Gerard Powys Dewhurst  J.P. (14 February 1872 – 29 March 1956; sometimes referred to as Gerald Powys Dewhurst) was an English cotton merchant and banker. He was also an amateur footballer, and earned one international cap for England in 1895, playing as an inside forward.

Early and personal life
Born in London, he was the son of George Bakewell Dewhurst and Frances Ada Dewhurst (née Mann). He grew up at Oughtrington Hall in Lymm, Cheshire, and was educated at Repton School, where he was a member of the school football XI in 1889 and 1890, and Trinity College, Cambridge. While at Cambridge, he earned a "blue" in 1892, 1893 and 1894.

In 1897 he married Mary Brougham, by whom he had two sons.

Football career
Dewhurst played for Liverpool Ramblers and the Corinthians as an amateur, and also played one game for Liverpool against Crewe Alexandra on 24 March 1894. He made 32 appearances for the Corinthians between 1892 and 1895, scoring 18 goals.

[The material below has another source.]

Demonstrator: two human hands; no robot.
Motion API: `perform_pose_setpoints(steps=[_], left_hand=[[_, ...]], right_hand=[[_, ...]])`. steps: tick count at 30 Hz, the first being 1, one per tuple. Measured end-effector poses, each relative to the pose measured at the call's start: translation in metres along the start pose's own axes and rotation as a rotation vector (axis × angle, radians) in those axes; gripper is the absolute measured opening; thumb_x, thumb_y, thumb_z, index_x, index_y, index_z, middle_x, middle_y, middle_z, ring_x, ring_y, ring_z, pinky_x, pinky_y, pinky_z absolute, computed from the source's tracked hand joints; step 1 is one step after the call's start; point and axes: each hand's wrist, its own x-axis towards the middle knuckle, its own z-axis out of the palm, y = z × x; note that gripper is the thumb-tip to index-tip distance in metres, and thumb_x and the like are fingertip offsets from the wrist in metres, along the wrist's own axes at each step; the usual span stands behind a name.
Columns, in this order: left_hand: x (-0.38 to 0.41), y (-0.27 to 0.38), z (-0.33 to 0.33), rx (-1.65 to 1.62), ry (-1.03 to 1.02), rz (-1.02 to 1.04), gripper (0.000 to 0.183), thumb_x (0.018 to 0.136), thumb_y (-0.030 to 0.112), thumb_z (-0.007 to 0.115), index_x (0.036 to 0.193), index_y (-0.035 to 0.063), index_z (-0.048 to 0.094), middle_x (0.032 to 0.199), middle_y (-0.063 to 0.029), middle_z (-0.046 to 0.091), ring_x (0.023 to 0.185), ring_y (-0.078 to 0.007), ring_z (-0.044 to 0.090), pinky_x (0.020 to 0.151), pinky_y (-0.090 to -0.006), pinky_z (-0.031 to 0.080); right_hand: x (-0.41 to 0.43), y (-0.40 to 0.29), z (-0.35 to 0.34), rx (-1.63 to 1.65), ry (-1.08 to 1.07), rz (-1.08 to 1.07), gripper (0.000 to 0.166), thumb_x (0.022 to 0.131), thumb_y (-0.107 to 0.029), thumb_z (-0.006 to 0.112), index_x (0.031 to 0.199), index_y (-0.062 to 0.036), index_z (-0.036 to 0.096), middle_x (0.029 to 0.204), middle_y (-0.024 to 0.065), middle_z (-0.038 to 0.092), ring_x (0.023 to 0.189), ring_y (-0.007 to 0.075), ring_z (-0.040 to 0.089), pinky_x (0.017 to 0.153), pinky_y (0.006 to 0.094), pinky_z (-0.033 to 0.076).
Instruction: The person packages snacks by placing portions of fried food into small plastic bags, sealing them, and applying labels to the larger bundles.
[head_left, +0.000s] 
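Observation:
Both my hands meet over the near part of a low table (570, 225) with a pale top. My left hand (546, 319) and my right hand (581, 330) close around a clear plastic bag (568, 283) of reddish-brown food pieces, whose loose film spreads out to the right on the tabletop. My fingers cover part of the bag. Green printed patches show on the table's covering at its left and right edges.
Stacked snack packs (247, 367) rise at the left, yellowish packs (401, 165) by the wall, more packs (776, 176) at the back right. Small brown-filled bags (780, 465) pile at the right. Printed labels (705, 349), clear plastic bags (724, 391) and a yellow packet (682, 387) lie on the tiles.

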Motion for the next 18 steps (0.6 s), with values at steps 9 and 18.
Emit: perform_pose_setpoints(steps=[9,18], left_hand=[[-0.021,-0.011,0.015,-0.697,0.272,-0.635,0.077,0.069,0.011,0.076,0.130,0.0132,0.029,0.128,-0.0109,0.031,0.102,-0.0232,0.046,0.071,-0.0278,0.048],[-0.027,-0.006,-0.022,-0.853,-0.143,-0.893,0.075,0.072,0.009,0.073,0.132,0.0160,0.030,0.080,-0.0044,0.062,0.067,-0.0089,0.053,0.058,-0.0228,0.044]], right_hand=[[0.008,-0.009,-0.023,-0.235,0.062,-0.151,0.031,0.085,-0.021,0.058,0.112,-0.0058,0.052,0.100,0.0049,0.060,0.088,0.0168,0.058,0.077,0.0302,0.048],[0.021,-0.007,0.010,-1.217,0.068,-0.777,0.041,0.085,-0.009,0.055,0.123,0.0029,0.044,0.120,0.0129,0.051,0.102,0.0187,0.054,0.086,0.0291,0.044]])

He earned one cap for England in a British Home Championship against Wales on 18 March 1895, whilst registered as a Liverpool Ramblers player. All eleven England players were members of the Corinthian club and were expected to produce an easy victory; in the event, Wales proved stronger than expected and the match ended in a 1–1 draw with Rupert Sandilands equalizing shortly after Wales took the lead through Billy Lewis.

Business career
Dewhurst joined his family cotton trading firm, Geo. & R. Dewhurst Ltd. of Manchester, becoming Chairman and Managing Director. He was also Chairman of the Vulcan Insurance Company of Manchester, a director of the London Assurance Corporation and a member of the Manchester Royal Exchange. He later worked as a banker with Williams Deacon's Bank, becoming Chairman, and as a director of The Royal Bank of Scotland.

He served as Justice of the Peace for Denbighshire.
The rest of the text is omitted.